Panama
- Nickname: Las Canaleras (The Canal Girls)
- Association: Federación Panameña de Fútbol
- Confederation: CONCACAF
- Head coach: Toña Is
- Captain: Marta Cox
- Most caps: Raiza Gutiérrez (39)
- Top scorer: Marta Cox (27)
- Home stadium: Estadio Rommel Fernández
- FIFA code: PAN
| First colours | Second colours |

FIFA ranking
- Current: 56 (16 June 2026)
- Highest: 52 (March – June 2023)
- Lowest: 70 (September 2015)

First international
- Guatemala 1–2 Panama (San Salvador, El Salvador; 28 July 2002)

Biggest win
- Panama 15–2 Belize (Guatemala City, Guatemala; 21 November 2003)

Biggest defeat
- United States 9–0 Panama (Seattle, United States; 2 November 2002)

World Cup
- Appearances: 1 (first in 2023)
- Best result: Group stage (2023)

CONCACAF W Championship
- Appearances: 4 (first in 2002)
- Best result: Fourth place (2018)

= Panama women's national football team =

Women's association football team

The Panama women's national football team (selección femenina de fútbol de Panamá) represents Panama in international women's football. The team is overseen by the Federación Panameña de Fútbol. Panama has made four appearances at the CONCACAF W Championship, with their best result being the semi-final finish in 2018. In 2023, Panama made their debut in the FIFA Women's World Cup, finishing last in Group F.

==History==

===2000s===
In 2002 Panama qualified for the CONCACAF Women's Gold Cup for the first time after securing one of two spots in Central American Zone qualifying. They went 1–0–2 at the 2002 CONCACAF Women's Gold Cup and did not qualify for the knockout round.

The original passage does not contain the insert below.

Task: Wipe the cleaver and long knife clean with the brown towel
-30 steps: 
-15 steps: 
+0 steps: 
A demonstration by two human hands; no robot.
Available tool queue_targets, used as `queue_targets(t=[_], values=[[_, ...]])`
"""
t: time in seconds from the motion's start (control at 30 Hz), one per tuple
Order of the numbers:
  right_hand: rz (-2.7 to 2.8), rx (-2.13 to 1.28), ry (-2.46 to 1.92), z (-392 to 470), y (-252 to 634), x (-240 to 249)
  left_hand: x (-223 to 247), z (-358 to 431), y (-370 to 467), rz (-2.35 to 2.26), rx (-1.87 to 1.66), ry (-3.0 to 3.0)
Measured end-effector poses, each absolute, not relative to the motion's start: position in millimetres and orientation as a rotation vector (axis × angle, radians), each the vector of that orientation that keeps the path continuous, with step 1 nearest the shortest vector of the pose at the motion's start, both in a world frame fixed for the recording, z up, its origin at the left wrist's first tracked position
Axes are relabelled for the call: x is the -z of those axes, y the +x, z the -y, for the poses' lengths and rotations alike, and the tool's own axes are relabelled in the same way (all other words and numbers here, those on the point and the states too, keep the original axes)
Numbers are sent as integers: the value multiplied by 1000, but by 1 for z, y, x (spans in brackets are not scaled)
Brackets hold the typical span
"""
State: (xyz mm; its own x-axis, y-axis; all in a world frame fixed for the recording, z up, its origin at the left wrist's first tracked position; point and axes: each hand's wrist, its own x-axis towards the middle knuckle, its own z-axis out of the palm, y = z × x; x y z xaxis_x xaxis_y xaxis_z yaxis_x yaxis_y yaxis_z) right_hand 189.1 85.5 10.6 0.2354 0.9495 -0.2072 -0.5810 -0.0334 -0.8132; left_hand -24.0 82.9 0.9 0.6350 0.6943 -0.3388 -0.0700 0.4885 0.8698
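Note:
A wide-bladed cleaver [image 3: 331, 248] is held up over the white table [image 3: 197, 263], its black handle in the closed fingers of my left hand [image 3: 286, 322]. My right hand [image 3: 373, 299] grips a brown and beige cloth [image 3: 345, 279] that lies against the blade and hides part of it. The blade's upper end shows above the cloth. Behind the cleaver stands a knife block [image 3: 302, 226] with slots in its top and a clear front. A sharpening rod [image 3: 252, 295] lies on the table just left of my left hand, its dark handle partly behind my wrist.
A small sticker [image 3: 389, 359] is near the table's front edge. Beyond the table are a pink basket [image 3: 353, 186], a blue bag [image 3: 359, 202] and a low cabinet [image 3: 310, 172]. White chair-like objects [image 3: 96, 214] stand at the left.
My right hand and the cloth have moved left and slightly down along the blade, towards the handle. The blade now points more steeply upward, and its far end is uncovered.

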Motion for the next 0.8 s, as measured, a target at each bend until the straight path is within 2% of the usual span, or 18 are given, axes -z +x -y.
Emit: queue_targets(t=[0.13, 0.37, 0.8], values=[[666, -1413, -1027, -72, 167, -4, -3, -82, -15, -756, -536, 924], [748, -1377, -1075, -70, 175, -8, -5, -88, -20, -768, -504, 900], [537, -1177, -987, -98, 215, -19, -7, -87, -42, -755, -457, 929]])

Panama once again qualified for the Women's Gold Cup in 2006 after winning their qualifying group. Panama lost their first-round match 2–1 to Jamaica and were eliminated.

===2010s===
Panama did not participate in the 2010 CONCACAF Women's World Cup Qualifying tournament as they did not enter Central American qualifying.

In 2013 Panama participated in the Central American Games for the first time. They went 1–0–1 and advanced to the semi-finals, where they lost to Costa Rica. Panama would finish in fourth place after losing the third place match to Guatemala.

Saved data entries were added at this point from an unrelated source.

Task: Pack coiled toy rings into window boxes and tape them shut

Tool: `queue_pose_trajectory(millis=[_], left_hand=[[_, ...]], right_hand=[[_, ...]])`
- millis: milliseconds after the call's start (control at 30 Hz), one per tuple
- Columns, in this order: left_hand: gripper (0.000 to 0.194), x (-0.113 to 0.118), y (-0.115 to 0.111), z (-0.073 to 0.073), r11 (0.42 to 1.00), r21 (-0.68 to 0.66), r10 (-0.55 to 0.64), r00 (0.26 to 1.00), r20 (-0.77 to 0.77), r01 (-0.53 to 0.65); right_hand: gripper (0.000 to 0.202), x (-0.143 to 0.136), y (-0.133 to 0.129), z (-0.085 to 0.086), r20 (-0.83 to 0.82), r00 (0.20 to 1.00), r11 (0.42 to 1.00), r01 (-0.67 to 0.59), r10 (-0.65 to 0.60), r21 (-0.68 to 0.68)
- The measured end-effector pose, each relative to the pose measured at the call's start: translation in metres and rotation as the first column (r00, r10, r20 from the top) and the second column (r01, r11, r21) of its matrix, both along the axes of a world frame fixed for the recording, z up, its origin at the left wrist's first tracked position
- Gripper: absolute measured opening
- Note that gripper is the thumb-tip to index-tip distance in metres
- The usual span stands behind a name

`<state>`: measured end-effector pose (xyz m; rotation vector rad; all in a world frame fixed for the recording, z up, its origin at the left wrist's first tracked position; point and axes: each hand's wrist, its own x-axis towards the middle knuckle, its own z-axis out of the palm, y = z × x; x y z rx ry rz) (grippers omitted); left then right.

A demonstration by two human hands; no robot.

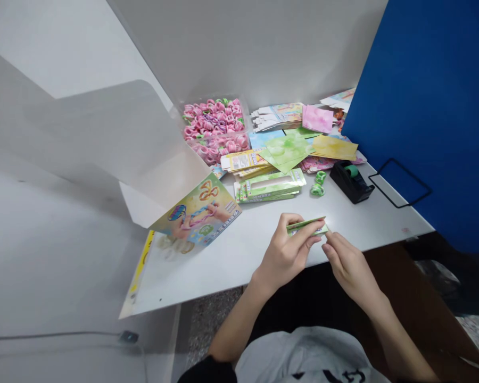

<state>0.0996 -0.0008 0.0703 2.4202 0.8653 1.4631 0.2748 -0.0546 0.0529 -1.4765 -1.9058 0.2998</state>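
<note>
My left hand [285, 247] is closed around a small green cardboard box [306, 227], held just above the front edge of the table. At the box's right end, the fingers of my right hand [346, 261] are pinched together on its edge; the fingertips are partly hidden. Beyond my hands lies a stack of flat green boxes with windows [269, 186]. Two green-and-white striped rings [318, 183] rest to the right of that stack.
Pink and green rings fill a clear plastic bin [245, 114] at the back. Yellow boxes [243, 161], green cards [289, 151] and yellow cards [335, 147] lie nearby. A black tape dispenser [352, 182] stands right, by a blue panel [435, 117]. A printed carton [207, 207] is at left.
</note>
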Motion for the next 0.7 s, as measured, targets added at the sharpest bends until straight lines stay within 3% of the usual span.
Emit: queue_pose_trajectory(millis=[133,233,500,700], left_hand=[[0.026,0.000,0.000,-0.001,1.000,-0.002,0.010,1.000,0.003,-0.010],[0.027,0.000,0.000,-0.001,1.000,-0.013,0.023,1.000,-0.002,-0.024],[0.027,0.001,0.002,-0.002,1.000,-0.014,0.014,1.000,0.011,-0.014],[0.027,0.002,0.001,-0.002,1.000,-0.010,0.023,1.000,0.003,-0.023]], right_hand=[[0.056,0.003,-0.004,0.008,-0.080,0.996,0.996,0.035,-0.028,0.085],[0.058,-0.005,-0.007,0.013,-0.103,0.993,0.994,-0.048,0.058,0.103],[0.053,-0.016,-0.010,-0.006,-0.044,0.999,1.000,0.020,-0.020,0.011],[0.055,-0.013,-0.011,0.005,-0.229,0.973,1.000,-0.011,0.004,-0.027]])
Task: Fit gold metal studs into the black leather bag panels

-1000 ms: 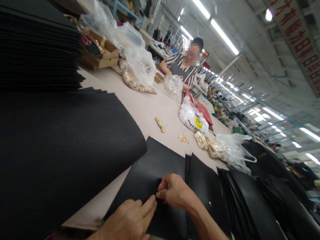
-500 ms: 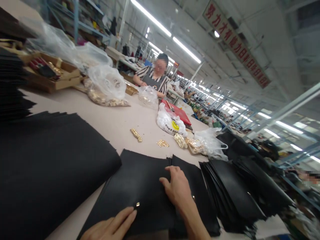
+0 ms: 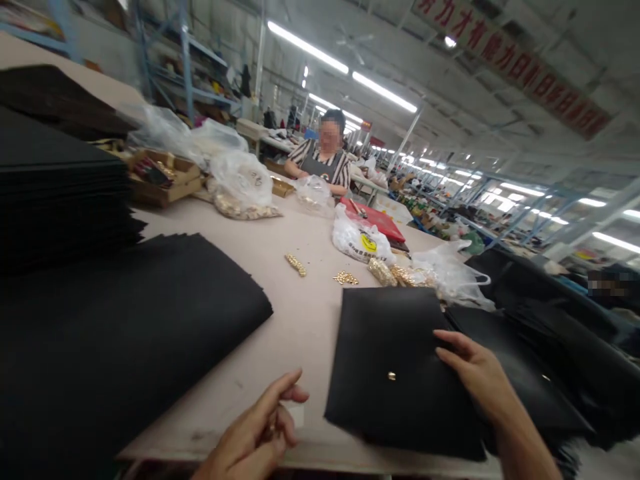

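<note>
Right hand (image 3: 475,373) rests flat, fingers extended, on the black leather panel (image 3: 395,367) lying on the surface (image 3: 300,320). Left hand (image 3: 260,433) hovers beside it, fingers loosely curled, holding nothing visible.

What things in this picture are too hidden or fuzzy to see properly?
Head view only:
- Left hand: curled fingers hide whether it holds anything.
- Right hand: its fingertips cover part of the black leather panel.
- Gold metal pieces: too small to identify.
- Red banner: blurred, unreadable.
</note>
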A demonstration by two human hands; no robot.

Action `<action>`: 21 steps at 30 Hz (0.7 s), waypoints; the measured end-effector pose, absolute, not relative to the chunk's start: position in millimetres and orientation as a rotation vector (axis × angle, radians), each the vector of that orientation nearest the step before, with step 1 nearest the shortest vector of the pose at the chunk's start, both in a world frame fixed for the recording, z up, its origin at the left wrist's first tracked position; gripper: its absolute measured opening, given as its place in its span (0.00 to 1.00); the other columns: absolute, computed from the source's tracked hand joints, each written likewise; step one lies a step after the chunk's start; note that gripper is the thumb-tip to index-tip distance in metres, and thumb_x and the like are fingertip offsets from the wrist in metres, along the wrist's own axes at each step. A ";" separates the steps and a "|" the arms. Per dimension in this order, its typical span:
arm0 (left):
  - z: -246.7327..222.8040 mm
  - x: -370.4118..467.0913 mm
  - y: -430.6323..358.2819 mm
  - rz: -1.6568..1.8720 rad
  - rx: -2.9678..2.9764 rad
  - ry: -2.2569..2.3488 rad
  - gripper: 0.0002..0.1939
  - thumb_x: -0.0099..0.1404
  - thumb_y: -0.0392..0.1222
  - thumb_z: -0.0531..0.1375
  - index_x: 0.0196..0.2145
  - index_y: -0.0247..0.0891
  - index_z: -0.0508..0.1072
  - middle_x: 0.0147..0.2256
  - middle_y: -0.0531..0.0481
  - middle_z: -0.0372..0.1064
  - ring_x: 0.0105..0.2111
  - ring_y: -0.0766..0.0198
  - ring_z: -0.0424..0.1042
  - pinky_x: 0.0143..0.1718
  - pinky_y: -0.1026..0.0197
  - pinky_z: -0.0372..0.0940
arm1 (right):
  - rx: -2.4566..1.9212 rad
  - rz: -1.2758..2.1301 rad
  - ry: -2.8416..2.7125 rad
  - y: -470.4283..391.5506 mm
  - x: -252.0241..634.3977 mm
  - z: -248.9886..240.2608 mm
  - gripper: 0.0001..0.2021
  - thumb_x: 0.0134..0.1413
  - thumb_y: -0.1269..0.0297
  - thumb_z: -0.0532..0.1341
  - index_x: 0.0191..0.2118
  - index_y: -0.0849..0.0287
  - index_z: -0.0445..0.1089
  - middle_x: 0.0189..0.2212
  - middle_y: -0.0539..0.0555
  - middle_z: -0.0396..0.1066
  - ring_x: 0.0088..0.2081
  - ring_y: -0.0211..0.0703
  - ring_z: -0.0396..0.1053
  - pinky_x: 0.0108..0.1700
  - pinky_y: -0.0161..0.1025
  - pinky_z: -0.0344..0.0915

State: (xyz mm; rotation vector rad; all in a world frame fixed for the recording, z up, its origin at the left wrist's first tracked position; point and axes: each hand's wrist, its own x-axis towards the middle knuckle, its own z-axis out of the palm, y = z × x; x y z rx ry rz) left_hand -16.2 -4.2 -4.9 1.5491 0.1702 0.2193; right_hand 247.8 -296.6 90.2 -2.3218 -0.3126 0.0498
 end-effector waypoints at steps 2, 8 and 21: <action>1.4 -21.2 -1.8 0.215 1.566 0.176 0.27 0.71 0.38 0.49 0.66 0.52 0.56 0.49 0.50 0.72 0.47 0.63 0.72 0.52 0.64 0.63 | -2.655 -0.311 -0.237 -325.2 257.1 90.9 0.24 0.42 0.52 0.60 0.44 0.60 0.77 0.36 0.61 0.77 0.36 0.58 0.74 0.40 0.50 0.69; 7.6 -23.5 -6.4 0.268 1.599 0.166 0.32 0.74 0.39 0.45 0.68 0.63 0.35 0.68 0.51 0.49 0.56 0.62 0.68 0.52 0.63 0.66 | -2.369 0.059 -0.637 -265.7 185.6 66.0 0.17 0.54 0.50 0.61 0.42 0.55 0.77 0.37 0.56 0.79 0.39 0.49 0.76 0.41 0.38 0.72; 48.0 -56.9 39.1 0.095 1.430 0.118 0.35 0.66 0.45 0.60 0.67 0.50 0.54 0.66 0.49 0.57 0.62 0.52 0.62 0.62 0.51 0.59 | -1.468 0.057 -2.090 -96.6 96.4 59.7 0.10 0.67 0.64 0.55 0.41 0.57 0.74 0.30 0.53 0.77 0.32 0.41 0.71 0.38 0.36 0.70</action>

Panama finished second in their group in 2014 Central American Qualifying and did not qualify for the 2014 CONCACAF Women's Championship as only the group winner advanced.

At the 2017 Central American Games, Panama improved on their result from four years ago by defeating El Salvador on penalties to finish in third place.

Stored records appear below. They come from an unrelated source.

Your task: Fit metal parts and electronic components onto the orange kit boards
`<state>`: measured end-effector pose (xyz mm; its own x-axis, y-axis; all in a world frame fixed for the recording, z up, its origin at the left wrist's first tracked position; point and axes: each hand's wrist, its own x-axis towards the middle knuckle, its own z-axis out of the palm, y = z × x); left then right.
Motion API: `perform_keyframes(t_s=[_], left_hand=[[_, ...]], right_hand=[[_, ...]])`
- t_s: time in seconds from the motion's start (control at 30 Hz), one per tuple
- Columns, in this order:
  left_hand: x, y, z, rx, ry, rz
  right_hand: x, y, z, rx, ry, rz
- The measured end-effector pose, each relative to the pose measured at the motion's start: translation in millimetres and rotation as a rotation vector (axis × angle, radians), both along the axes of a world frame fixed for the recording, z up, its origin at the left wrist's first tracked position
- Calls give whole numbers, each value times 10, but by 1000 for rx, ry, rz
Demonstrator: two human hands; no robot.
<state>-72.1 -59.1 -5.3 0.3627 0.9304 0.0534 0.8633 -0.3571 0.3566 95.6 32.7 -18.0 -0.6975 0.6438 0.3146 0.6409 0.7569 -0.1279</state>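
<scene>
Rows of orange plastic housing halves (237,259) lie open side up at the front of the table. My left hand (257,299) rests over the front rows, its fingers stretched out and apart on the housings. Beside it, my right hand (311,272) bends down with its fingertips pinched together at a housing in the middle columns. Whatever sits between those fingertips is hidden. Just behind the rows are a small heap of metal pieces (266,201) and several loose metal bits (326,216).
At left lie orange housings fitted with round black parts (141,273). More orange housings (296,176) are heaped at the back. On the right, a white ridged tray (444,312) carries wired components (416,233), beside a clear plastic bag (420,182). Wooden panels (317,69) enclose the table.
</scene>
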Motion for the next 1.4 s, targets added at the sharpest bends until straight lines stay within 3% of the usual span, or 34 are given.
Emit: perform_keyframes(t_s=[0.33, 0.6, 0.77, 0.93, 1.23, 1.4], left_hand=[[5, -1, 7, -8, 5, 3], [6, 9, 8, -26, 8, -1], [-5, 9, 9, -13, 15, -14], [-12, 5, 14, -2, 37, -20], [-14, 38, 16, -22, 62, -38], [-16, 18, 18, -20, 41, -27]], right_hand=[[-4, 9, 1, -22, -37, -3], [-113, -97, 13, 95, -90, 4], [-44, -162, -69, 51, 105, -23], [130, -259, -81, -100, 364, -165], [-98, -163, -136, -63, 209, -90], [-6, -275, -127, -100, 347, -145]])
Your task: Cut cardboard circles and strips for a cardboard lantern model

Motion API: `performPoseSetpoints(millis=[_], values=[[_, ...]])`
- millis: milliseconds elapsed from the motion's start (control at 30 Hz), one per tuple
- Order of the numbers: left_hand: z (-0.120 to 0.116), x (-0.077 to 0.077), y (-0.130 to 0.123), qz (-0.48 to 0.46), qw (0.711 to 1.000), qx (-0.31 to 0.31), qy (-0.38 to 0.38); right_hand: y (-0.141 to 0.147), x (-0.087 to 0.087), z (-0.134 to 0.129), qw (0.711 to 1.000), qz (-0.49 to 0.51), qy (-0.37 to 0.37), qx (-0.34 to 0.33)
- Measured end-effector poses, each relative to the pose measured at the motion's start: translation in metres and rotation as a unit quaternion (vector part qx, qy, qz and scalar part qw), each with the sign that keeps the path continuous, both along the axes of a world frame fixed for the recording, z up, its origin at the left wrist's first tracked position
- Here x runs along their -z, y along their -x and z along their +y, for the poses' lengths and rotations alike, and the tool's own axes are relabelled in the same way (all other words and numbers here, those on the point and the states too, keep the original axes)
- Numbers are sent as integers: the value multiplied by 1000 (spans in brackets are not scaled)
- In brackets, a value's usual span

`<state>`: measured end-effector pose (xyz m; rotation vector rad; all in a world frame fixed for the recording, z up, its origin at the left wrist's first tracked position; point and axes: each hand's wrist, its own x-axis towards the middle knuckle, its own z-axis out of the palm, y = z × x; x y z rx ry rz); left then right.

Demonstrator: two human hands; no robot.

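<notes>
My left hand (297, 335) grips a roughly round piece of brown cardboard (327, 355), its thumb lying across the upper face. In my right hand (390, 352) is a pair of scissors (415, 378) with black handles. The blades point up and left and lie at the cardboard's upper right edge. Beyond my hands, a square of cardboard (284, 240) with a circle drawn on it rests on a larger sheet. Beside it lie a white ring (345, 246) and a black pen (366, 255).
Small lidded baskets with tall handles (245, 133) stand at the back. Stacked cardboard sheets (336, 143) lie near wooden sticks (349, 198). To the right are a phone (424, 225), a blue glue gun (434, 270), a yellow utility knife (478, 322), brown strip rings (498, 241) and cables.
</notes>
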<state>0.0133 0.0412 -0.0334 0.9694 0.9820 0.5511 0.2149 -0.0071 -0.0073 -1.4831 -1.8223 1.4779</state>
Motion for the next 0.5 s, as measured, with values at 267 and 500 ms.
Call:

===2018 CONCACAF Women's Championship===

After failing to qualify for the 2016 Olympic Games, Panama secured one of the two spots available in Central American Qualifying for the 2018 CONCACAF Women's Championship, this marked their first appearance in the CONCACAF Women's Championship since 2006, after defeating Nicaragua and El Salvador. Their qualification was aided by the suspension of perennial rivals, Guatemala, by FIFA. Panama was drawn into Group A, alongside the United States, Mexico and Trinidad and Tobago.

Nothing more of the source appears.